A critical part of the success of the battle was the planning that went into it — even though that planning had to be done in a third of the time that was taken to plan for the Vimy offensive a few months earlier.
So why did Hill 70, which was certainly known and understood when it happened, fade from our collective memory? Was it because the battle had a rather dull name, compared to even Amiens or Mons? Or was it because by the time it was fought, Canadians were becoming battle-weary?
Regardless of the answer, there is no doubt that Hill 70 was important to Canada and the war effort, and along with the other major battles helped strengthen our nation’s belief that we could stand on our own on the world stage.
That newfound confidence had an impact on our role in the Second World War, which started just two decades later.
Granatstein’s book on that war, The Weight of Command, extends his past work in a logical, but difficult, direction.
Granatstein is one of the best-known military historians in Canada, and has been writing on military, political, and foreign policy history for half a century. (He was one of the contributors to the Hill 70 book.)
The Weight of Command is a valuable addition to his body of work, bringing together excerpts from interviews he conducted almost a quarter of a century ago.
In 1993, Granatstein published a book about the Canadian Army’s senior commanders in the Second World War, based on archival research and more than 70 interviews.
Those interviews were vital then, but have become more valuable with the passage of time. Simply put, the number of Second World War veterans is dropping every month, and the number of family members and friends of those veterans is dropping as well.
In 1992, Granatstein was in Victoria to interview Dagmar Hertzberg Nation, the daughter of Gen. H.F.H. Hertzberg. Nation died in 2012.
Poet and painter P.K. Page was interviewed by telephone in 1992. Page, the daughter of Maj.-Gen. Lionel F. Page, died in 2010.
Granatstein also spoke with Helen Price Perodeau, the daughter of Maj.-Gen. C.B. Price, the commander of the Third Canadian Division. Perodeau, who lived in Sidney, died in 2014.
James (Buster) Sutherland-Brown was the director of military operations and planning at the National Defence headquarters in the 1920s. Granatstein interviewed his two sons, Malcolm and Atholl, in 1992. Malcolm died in 1999 and Atholl in 2006.
Excerpts from all of those interviews, and many more, are included in The Weight of Command, which brings to life the experiences of some of Canada’s generals.

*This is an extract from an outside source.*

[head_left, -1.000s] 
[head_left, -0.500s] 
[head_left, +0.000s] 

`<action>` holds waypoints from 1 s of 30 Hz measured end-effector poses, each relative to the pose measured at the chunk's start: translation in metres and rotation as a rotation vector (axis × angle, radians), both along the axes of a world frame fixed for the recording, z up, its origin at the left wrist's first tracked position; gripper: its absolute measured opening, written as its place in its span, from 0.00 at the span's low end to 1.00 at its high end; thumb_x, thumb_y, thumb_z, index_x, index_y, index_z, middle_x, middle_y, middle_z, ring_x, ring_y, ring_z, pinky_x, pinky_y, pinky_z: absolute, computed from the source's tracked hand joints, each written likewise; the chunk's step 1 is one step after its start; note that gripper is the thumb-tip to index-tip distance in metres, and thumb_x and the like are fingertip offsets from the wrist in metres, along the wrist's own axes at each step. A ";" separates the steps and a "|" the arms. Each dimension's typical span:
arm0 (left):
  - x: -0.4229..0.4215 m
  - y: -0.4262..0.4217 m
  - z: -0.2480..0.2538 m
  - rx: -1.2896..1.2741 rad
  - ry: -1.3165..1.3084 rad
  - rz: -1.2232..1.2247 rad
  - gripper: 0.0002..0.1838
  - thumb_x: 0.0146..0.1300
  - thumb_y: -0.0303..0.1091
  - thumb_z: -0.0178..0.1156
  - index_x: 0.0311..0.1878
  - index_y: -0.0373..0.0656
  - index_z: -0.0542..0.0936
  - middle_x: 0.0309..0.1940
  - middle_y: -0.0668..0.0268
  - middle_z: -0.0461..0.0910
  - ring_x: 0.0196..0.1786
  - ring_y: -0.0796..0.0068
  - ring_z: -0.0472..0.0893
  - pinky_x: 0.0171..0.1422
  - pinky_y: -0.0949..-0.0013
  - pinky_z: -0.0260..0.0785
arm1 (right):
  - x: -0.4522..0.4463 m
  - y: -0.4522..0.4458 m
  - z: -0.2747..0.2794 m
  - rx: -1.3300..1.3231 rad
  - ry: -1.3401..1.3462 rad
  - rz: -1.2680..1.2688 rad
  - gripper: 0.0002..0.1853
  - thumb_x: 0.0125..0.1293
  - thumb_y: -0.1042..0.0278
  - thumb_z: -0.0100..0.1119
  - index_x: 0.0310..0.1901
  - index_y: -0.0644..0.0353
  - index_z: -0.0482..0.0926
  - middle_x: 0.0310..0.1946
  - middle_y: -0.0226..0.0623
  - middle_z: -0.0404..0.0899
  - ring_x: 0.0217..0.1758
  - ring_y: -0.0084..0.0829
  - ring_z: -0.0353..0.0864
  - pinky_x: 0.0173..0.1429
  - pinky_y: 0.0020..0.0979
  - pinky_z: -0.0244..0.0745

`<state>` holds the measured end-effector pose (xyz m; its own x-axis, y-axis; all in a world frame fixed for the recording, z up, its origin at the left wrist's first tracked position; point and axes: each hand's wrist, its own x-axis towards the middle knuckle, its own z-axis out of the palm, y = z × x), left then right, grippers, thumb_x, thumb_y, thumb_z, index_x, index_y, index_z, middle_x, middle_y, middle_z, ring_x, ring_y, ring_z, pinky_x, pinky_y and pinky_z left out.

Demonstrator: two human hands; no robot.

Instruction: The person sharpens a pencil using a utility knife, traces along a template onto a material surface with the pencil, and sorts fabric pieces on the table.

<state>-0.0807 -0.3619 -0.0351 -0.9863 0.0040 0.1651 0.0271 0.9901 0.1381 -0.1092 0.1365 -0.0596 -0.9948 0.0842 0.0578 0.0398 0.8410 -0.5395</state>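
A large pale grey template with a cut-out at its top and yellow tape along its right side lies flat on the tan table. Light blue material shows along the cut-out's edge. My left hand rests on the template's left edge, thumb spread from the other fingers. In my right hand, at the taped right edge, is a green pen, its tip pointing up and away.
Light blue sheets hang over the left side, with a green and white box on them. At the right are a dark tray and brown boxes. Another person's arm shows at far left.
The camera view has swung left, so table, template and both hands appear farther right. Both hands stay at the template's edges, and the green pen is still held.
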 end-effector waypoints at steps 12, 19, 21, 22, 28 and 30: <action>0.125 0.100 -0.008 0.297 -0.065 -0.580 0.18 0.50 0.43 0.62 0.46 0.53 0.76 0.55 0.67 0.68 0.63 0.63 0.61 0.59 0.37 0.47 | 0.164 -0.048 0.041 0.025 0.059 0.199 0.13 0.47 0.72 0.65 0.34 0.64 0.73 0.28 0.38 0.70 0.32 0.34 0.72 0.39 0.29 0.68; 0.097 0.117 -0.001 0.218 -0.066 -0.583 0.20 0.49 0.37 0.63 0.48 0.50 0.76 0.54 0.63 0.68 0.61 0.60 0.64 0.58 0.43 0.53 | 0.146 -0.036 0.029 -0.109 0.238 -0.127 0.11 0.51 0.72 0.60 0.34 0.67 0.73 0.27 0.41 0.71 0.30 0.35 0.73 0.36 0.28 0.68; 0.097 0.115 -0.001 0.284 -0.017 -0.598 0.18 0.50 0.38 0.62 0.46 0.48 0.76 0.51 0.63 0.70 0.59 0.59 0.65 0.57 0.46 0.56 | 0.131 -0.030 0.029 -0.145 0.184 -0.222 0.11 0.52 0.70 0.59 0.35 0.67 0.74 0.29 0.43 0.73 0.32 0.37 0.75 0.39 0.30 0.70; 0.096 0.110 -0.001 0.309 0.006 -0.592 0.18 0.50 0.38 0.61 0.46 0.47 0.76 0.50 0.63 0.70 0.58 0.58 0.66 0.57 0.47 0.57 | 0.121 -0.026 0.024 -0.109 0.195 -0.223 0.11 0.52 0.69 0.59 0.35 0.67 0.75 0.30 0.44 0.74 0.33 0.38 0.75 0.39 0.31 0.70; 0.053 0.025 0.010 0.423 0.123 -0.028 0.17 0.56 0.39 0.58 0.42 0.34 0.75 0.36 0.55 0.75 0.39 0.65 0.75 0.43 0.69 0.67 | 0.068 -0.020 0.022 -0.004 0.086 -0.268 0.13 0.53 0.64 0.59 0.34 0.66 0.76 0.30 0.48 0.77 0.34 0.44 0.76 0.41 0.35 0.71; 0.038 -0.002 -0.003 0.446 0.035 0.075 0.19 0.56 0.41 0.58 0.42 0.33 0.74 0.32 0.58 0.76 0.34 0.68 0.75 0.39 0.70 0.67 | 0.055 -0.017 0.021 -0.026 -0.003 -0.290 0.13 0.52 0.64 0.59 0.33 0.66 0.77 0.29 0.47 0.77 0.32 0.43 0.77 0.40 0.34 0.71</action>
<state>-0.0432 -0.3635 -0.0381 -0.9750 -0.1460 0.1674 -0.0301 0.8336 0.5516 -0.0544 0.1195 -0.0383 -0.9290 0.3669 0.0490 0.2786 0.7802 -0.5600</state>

Granatstein has unearthed some surprising opinions of the work of the generals during the war, including a few harsh opinions. That goes against the military code of loyalty, but time and distance can have that effect.
As Granatstein writes in his introduction, Canadians know little of their nation’s role in the Second World War — and he says that is a shame, since the war helped to shape Canada.
The body of work that Granatstein has amassed over the years should help all of us gain a better appreciation for what our country — our family members — went through.
His work is as important as that of Mark Zuehlke, a Victoria author who has produced a series of books on the Canadian Army during the war.
Capturing Hill 70 and The Weight of Command help to bring fresh information on both wars to a modern audience. As we gear up for Remembrance Day, both books are worth reading.